Neural Network Ressources

@SaiksyApo bump! Is there any plans of officially supporting ‘good’ way of using neural nets on multiplayer and contests? It’s very interesting topic for me.

Maybe just increasing code size limit or allowing us to upload and read files. Or any other functional solution to achieve this?

3 Likes

Atm, it’s not in our priority list. :frowning:

1 Like

** And I had to workaround CG code size limitation, in very very horrible ways…

Could you explain/share the code of how you did that? Did you manage to write your coefficients in ascii/base 256?

Yes, basiscally it’s something like this.

I though of multiple approaches at the time.

The first step would have been to encode the coefficients as a base64 string, instead of an array of hexadecimal constants, although the gain is maybe not very high.

Then, instead of encoding the coefficients themselves, I thought of compressing the coefficient array first with gzip, lzma, or anything else, and encode the result as the base64 string. At program load time, I would have to decode the string and decompress the data to get back the coefficients.

The problem with these two approaches, it that although they gain a bit of code size, there is also an overhead for the decoder / decompresser code.

My codingame framework code was already very big and I had very little margin to include additional code. So, I went further and instead of compressing and encoding the coefficients only, I did it for the program binary itself:

  1. I compile all of my framework code with NN coefficient arrays directly as an executable in local, which may already be smaller than the source code itself because of unused code, and other things.
  2. The resulting binary is then optimally compressed using UPX, which is a nice executable compression tool, which embeds decompression code directly in the executable, in addition to aggressive transformations to achieve minimal executable size.
  3. I encode the resulting binary in base64, and I include it in another small source code that will decode the base64 to a temporary file, at runtime on CodinGame servers, and then execute the resulting binary.
4 Likes

A great q-learning ressource has been mentioned in another thread (thanks @Gaarv !) so I’m posting the link here.

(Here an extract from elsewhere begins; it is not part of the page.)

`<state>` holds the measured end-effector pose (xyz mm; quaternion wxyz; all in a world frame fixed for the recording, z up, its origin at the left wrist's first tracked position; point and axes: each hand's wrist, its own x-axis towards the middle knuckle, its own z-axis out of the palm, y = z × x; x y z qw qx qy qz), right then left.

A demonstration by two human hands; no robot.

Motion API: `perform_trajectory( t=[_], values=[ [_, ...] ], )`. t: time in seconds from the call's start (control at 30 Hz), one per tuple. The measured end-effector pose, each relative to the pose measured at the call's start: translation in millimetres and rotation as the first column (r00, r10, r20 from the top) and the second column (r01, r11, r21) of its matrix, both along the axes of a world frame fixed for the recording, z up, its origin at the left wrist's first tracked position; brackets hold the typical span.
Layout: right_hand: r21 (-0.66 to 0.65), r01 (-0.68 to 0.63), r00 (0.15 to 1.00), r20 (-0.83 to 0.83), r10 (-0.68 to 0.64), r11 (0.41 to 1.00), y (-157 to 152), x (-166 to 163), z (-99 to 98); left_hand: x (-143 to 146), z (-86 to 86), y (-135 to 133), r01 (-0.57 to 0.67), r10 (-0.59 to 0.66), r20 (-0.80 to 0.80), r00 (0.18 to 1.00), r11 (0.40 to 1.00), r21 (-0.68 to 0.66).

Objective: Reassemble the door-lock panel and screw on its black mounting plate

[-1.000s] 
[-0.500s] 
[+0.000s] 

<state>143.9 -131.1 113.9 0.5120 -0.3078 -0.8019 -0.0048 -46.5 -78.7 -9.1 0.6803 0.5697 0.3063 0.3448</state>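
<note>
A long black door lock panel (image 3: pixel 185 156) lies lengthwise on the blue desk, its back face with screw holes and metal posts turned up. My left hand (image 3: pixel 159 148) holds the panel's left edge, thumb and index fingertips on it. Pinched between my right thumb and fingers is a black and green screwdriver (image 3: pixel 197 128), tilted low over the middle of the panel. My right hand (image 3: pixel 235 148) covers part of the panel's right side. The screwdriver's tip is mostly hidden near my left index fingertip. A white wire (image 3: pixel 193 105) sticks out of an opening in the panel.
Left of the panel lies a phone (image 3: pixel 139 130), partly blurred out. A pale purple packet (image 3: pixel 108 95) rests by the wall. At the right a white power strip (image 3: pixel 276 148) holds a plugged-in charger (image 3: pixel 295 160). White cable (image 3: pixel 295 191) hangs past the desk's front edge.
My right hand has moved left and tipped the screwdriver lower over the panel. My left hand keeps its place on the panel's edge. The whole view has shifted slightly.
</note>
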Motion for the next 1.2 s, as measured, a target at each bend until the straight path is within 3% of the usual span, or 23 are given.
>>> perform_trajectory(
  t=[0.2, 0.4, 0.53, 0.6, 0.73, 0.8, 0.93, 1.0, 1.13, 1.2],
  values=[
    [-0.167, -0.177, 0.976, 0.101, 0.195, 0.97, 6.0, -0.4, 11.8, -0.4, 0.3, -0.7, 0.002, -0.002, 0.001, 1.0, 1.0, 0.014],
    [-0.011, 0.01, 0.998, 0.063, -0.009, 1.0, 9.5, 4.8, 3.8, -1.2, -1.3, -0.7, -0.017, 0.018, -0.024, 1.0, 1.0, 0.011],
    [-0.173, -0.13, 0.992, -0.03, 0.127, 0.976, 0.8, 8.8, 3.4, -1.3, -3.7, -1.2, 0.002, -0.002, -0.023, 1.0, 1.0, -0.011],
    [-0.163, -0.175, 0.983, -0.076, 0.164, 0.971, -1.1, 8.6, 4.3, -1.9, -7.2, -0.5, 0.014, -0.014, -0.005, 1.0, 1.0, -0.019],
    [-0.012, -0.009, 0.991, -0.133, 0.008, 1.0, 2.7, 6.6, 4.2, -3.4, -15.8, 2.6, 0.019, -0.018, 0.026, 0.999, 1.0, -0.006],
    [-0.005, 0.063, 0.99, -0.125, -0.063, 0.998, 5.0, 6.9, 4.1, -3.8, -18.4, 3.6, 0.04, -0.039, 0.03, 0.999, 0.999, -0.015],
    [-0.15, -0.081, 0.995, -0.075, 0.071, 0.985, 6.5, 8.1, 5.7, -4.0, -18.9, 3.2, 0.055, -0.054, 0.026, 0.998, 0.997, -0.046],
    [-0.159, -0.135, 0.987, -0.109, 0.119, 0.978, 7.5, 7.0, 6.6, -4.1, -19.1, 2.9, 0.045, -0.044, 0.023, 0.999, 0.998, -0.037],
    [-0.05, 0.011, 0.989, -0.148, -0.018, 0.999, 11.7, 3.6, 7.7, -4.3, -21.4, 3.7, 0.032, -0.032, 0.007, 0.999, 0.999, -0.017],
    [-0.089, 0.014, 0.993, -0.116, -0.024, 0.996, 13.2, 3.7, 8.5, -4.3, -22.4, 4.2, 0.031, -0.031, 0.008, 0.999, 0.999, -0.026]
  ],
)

I was also recently able to succesfully do Q-learning on CSB. I trained a runner bot using 8,64,64,64,6 neural network architecture using Deep Double Q-Learning. The neural network takes as inputs information relative to the position of the next two checkpoints and outputs the Q-value of 6 possible moves (+18,0,-18 angle)x(0,200 thrust). This neural network performs pretty well at its task of passing checkpoints as fast as possible. Leading to replays such as this, this and this. I have submitted it to the online arena and it reached a rank of ~90. You can therefore play games with it if you’d like.

Unlike [CPC]Herbert (previously rOut) I havn’t tried to train a blocker yet. However unlike him my training is stable for other activation functions than tanh. I suspect this comes from my strict application of Deepmind’s Deep Q learning algorithm, including error clipping to avoid seldom passing huge gradients through the NN (pass an error signal no larger than 1 in absolute value), sweeping the epsilon in the epsilon-greedy policy from 0.95 to 0.05 at the beginning of the training and the Deep Double Q learning improvement. I also have 1 network instead of his two separate networks for thrust and angle.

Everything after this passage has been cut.